Baking Blueberry Pie For Grief

When I began sharing our story of child loss, I had a dream. A vision that one day I would help other grieving parents share their stories. That I would help provide a platform, and this blog would become more than just my voice.

Please help me welcome Amy from Aloe & Moss.

Blueberries. Half wild for my adventurous and daring daughter, and the life she should have had. Half regular for me, for what was comfortable, for what I should have had.

Rinse them in warm water. I feel the cold flow away from the berries. I Feel the berries warm, let the new warmth wash over my hands.

Rinse them in cold water once for my love and once for my grief. Cold water brings an anxious mind to the present.

Put half the berries in a bowl that is big enough to hold everything I thought I would have. The other half of the berries go on the stove with lemon juice. Acid. Acid stings like her death. Acid hurts an open wound. I’m told the acid makes the blueberries brighter. For now, the acid makes me acutely aware of my circumstances.

Gently cook the berries until they reduce by half. Like my children. Reduced by half.

Gently mash the berries being cooked in acid. Break open the cooked berries to release the pectin. It helps to set what is left. It forms the gel that will keep the pie together. It holds whatever life I have together. The pectin is key to pie, and easily forgotten. If you forget to include what holds life together, the result is soupy; messy. She was my pectin. She delicately holds my future together.

Mix the cooked berries into the large bowl with the uncooked berries. Mix together what I thought I would have with what I actually have. Mix them to balance her lost future and my new life. I’m told if I mix them properly, I won’t taste the acid. I’m told the sweet will eventually overcome the sting in the acid.

I look to the proper mix to give me the balance I crave. Add dry lemon pudding mix and sugar and a grated apple. More acid. More sweet. More pectin. I must be resolute in my trust of the sweet to overtake the acid. I trust in those that have done this before and tell me what to expect.

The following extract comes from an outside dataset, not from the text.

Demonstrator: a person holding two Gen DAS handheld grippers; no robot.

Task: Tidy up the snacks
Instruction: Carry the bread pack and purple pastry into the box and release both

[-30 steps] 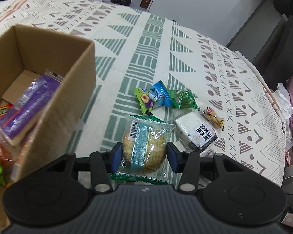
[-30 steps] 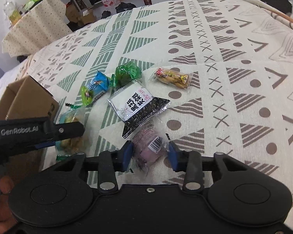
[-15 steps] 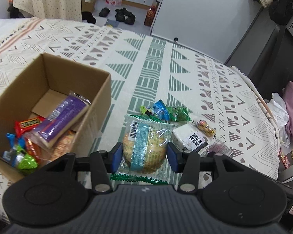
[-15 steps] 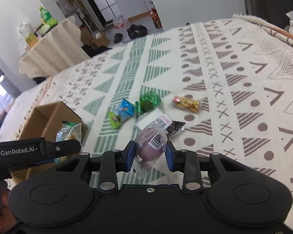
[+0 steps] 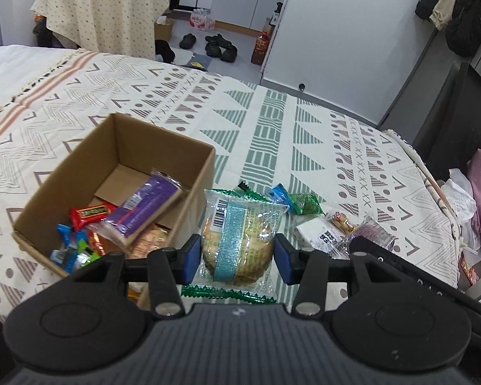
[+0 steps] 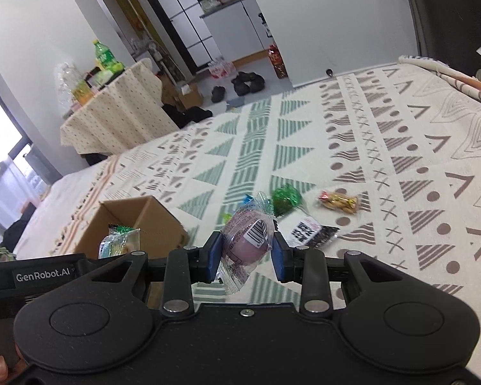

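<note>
Snacks are airborne in both tongs, left tongs (image 5: pixel 237 253) clamped on a wrapped cake (image 5: pixel 235 243) just right of the open box (image 5: pixel 163 150), right tongs (image 6: pixel 246 253) squeezing a purple bun (image 6: pixel 245 240) farther off, so left drops first.

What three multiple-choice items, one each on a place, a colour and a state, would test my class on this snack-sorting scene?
1. Where does the purple pack lie?
A. in the cardboard box
B. on the floor
C. on the dotted table

2. What colour is the bun in the right gripper?
A. green
B. purple
C. orange

3. How is the biscuit pack in the left gripper?
A. lying on the cloth
B. dropped in the box
C. clamped between the jaws

Answers: 1 A, it leans inside the box; 2 B, purple shows through its clear wrapper; 3 C, both pads press its sides.
</note>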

I mix gently into my soul. Love into the turn. Watch life turn. Watch the child slip away. Mix her spirit and her sweet and her shine into the berries. Mix for love. Mix for loss. Mix for the grief and what life happens next.

Pour more dry lemon pudding mix into the bottom of the crusted pie plate. More acid. I am told it makes the berries brighter. I have to trust it makes the berries brighter.

Everything goes into the plate and the plate goes into the very hot oven. It’s seems too hot. The temperature is much hotter than other recipes and cooking techniques. This will burn. Her loss will burn. It seems too much. When I open the oven to put the pie in, it heats my necklace. The memorial charm collects the rush of the heat and burns my throat.

Watch through the glass of the oven door. Watch the pie change in the heat. Watch life boil with the weight of the pectin that is supposed to keep it together.

Half way through, turn down the heat and rotate the pie. Release the scent into the house. The change is tangible. It’s in the air. It lingers. I can’t put it back. I can’t grab it or keep it. I can only idle in what I have at that moment. The memory of the sweet air will stay, but I can’t live the moment again.  It’s so sweet, the air, I can almost taste it. It’s so close I feel like I can touch it. It’s so close. So close. But it’s not there.  The sweet air is memory.

When the pie has bubbled with all its might – what’s left is not what I had. I can’t have that back. I have something different. The chemistry of the pie is result of a physical change.

The solemnity of the occasion allows my mind to wander and be focused at the same time. The production of the cooking and the bake yields a result I can’t find in my daily routine. In the fruit I find some escape. In the bake I find center and calm. I don’t find relief, but I do find a slowness I need to give my otherwise racing mind.

Amy is a Michigan based blogger who works in corporate purchasing by day. At night, she bakes pie. She currently lives with her partner Jayson and her daughter Alex, 19. Her blog, Aloe & Moss, is a project of love and loss. Amy lost her husband to cancer in 2010. Her 18-year old daughter passed away in 2017 on her late husband’s birthday.